- [WORK TASK]: Please reproduce exactly the lines from the start of the records through the one containing "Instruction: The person", and nothing more.

-----

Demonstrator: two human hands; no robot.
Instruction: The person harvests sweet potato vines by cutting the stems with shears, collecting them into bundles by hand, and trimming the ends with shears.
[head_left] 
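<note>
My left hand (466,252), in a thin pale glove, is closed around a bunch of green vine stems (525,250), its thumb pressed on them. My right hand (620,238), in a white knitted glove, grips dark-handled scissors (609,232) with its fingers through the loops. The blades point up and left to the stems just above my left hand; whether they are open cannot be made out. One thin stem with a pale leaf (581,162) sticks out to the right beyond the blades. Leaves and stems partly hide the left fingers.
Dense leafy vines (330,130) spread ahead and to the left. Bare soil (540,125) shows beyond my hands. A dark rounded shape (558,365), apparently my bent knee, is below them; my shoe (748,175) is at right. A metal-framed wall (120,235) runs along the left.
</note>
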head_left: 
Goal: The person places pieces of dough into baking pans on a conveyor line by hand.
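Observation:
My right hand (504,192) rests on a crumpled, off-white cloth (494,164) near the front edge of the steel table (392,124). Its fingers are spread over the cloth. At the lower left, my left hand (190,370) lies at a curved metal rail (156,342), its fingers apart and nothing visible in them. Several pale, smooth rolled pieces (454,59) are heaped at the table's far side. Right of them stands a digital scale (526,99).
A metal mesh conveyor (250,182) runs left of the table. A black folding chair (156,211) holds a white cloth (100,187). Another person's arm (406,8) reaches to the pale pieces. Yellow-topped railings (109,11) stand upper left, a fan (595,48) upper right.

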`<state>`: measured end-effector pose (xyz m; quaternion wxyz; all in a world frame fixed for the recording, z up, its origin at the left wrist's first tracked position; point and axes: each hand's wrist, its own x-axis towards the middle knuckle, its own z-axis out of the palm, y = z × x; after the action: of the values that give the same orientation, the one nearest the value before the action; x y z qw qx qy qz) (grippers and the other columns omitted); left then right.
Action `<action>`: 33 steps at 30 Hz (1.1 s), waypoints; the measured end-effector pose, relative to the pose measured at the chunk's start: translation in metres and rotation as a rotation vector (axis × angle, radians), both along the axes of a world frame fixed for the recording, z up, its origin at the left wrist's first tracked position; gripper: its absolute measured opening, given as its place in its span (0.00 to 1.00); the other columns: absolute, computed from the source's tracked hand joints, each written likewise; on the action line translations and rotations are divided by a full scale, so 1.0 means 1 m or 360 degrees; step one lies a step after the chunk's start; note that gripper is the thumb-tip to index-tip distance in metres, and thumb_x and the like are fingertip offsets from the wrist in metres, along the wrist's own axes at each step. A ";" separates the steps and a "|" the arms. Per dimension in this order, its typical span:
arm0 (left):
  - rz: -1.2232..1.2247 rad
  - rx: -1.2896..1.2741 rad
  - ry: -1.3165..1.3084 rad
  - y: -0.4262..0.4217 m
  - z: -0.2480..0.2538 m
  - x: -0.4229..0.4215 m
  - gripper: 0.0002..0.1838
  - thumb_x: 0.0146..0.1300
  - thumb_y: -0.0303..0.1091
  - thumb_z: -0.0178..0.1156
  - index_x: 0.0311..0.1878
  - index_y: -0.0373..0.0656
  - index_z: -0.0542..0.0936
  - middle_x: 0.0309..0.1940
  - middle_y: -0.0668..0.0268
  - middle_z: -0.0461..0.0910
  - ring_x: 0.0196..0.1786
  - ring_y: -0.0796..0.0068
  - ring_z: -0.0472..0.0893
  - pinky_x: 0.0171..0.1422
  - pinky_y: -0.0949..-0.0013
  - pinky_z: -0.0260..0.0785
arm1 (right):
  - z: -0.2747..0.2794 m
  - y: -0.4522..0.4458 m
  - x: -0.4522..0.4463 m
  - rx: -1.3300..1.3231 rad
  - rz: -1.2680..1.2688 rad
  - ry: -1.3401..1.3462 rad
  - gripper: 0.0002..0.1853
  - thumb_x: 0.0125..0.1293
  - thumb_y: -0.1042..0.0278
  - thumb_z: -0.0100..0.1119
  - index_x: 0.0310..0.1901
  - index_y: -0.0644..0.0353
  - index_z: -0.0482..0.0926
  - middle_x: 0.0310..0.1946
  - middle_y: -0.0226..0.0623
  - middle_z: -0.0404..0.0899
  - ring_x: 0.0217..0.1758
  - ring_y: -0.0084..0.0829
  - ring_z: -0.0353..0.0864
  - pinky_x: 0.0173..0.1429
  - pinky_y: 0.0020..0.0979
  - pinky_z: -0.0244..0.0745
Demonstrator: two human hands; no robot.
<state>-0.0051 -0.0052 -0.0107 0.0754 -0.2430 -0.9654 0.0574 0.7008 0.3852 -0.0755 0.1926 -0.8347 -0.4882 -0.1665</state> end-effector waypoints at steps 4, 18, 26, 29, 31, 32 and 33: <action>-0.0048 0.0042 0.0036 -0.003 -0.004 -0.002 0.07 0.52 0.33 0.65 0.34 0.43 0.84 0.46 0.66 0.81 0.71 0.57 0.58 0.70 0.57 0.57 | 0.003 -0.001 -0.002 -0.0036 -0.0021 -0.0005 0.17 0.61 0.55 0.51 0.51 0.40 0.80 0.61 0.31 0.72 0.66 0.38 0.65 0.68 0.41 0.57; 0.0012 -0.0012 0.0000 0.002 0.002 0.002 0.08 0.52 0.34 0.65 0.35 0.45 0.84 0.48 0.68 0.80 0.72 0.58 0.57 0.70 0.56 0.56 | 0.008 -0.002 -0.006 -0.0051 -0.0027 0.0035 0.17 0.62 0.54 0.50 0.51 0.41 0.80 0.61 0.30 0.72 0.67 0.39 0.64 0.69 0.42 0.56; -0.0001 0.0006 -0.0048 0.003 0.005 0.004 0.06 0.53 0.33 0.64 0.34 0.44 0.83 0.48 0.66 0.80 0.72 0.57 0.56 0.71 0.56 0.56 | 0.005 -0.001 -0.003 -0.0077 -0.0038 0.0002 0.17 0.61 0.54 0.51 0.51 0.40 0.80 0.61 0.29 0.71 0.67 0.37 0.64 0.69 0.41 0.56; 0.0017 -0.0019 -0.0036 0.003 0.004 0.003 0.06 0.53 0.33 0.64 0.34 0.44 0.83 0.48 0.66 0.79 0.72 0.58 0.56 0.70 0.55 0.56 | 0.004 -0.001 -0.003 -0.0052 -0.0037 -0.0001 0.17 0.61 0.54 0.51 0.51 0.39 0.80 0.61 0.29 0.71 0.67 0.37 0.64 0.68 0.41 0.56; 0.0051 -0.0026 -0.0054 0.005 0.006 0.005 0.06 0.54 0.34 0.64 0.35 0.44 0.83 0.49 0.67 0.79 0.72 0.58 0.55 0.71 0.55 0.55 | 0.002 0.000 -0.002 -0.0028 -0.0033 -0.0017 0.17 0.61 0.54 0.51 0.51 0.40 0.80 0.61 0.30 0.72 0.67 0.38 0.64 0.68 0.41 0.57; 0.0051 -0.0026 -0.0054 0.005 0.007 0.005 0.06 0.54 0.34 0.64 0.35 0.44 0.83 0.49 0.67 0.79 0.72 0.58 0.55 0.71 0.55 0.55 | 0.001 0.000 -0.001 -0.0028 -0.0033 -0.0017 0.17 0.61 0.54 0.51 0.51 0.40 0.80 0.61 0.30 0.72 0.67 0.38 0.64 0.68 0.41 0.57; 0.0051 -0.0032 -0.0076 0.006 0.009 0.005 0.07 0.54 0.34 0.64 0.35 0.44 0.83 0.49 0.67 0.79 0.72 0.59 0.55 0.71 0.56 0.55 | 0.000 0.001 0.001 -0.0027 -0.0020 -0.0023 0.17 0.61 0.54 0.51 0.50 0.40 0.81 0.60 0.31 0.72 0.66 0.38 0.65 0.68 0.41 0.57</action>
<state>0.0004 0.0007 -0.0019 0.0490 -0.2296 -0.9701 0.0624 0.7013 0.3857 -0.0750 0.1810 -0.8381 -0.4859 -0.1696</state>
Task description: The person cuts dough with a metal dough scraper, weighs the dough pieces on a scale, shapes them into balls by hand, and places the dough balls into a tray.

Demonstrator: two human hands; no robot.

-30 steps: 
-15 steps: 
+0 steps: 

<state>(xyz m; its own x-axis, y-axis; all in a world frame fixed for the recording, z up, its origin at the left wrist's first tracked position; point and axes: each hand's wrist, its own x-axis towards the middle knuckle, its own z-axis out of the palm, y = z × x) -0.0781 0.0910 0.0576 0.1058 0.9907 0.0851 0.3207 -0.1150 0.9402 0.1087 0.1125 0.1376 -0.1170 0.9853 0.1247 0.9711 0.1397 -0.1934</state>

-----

- [RESPONSE AREA]:
Demonstrator: two human hands; no robot.
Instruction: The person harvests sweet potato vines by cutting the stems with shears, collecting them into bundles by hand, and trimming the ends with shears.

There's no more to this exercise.